Free State of Jones

While walking through the Gettysburg battlefield museum this past June, I noticed something I hadn’t during my previous 6 or so trips: a display listing the total number of white southern men, per confederate state, that had fought for the Union and its army. The total number was over 100,000 men. That’s basically a large army of southern men rallying to Old Glory and President Lincoln. The largest number, I noticed, came from the southern state of Tennessee, where about 42,000 southern white men joined the Union army ranks. This gives a whole new meaning to the motto “the volunteer state.”

No doubt these southern men were labeled “traitors” by many of their fellow southerns. But these Southern Unionist or, more aptly, Union Loyalists, might have reminded their secessionist brethren that they had rightfully acquired that label first.

I had always known there were white southerns during the American Civil War that didn’t support secession, but they got outvoted. I think one might argue that most southerners got out-maneuvered politically and psychologically as well. Many got pulled into the war by the southern planter class who benefited the most from slave labor and the wealth it generated for their vast plantations.

This brings me to a civil war era movie I watched on Netflix the other night. It’s based on a true story. This particular story had escaped my readings over the years until the other night when I saw the movie the Free State of Jones. I hadn’t known that men (and women) in the deep southern state of Mississippi had taken up arms against the confederacy—a rebellion within a rebellion you might say.

Newton Knight was their leader and in the movie he’s played by Matthew McConaughey. Knight was a confederate solider who got furloughed by General Braxton Bragg to go home and to be with his dying father. (The movie has Knight leaving the army to bring his cousin’s—killed in battle— body home). But back home, in Jones County, Mississippi, Knight found the confederate army was confiscating food and other supplies from the locals, and not necessarily in nice way either. And of course the confederate army was hunting down deserters…at gun point…and hanging some of them, too.

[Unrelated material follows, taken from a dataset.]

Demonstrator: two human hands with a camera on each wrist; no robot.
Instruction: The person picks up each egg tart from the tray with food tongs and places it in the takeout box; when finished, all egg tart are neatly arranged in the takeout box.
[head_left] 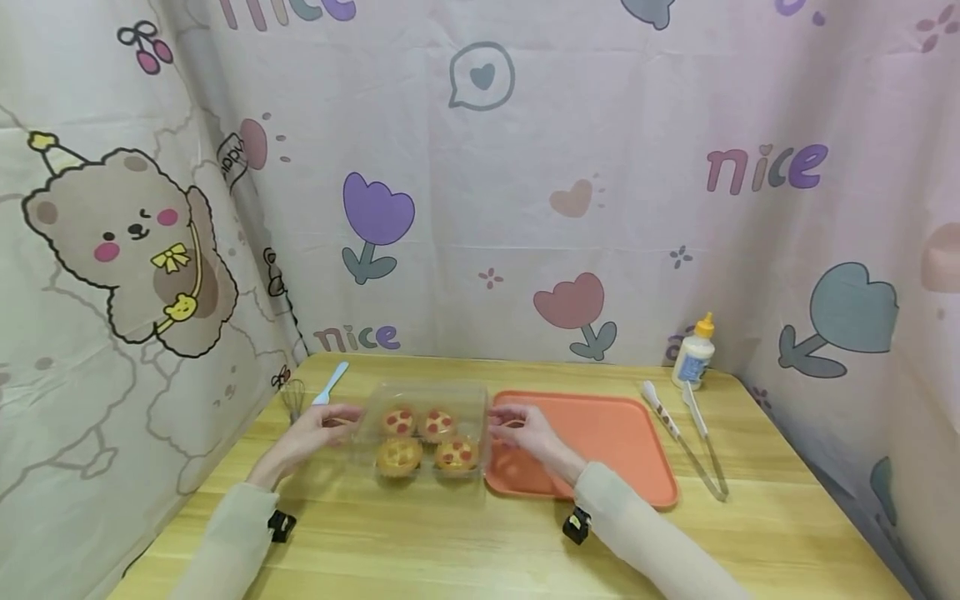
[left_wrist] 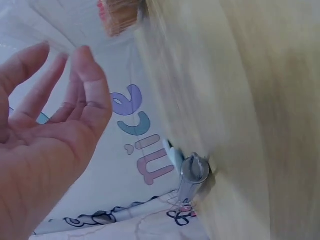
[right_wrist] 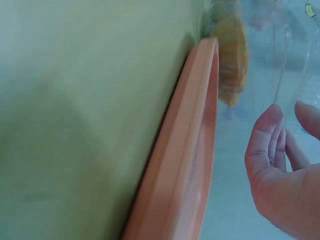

On top of that, the confederate government had recently passed a new conscription law that favored wealthy southern families. The law said that for every 20 slaves a family owned, one of its male draft age members was exempt from conscription—the draft. Well…of course…it was mostly wealthy southern planters who owned 20 or more slaves. Almost needless to say the vast majority southern men (didn’t own more than 20 slaves, if any at all) in the confederate army and many weren’t pleased when the word got out about the new law. This aristocratic exemption only added to the confederate army’s desertion rate. On top of that, the whole idea of seceding from the Union hadn’t been particularly popular with many Mississippians anyway.

So Newton Knight, along with a growing band of confederate army deserters, and a number of local run-away slaves formed their own resistance army in Jones County, Mississippi. Basically, at first, their intent was to assist the Union army. They began ambushing confederate army wagon-trains and skirmishing with confederate army troops. Ultimately Knight and his band ran the confederate army out of Jones County and seized Ellisville, the county seat. Initially, Knight tried to get help from the Union Army, but he and his rebel band weren’t happy (at least in the film) with the answer they got from General Sherman. So Knight and his band declared Jones County Mississippi the Free State of Jones. They held on to Jones County until the war ended. Of course after the war you had the continuation of war (against the freed black population) by other means: the rise of the KKK, lynchings, voter suppression, etc, etc, and all kinds of other cruelties by white southerns determined to keep blacks disenfranchised.

It’s well worth your time to watch the Free State of Jones. Overall a good historical drama. A pretty good movie about an interesting aspect of Civil War history.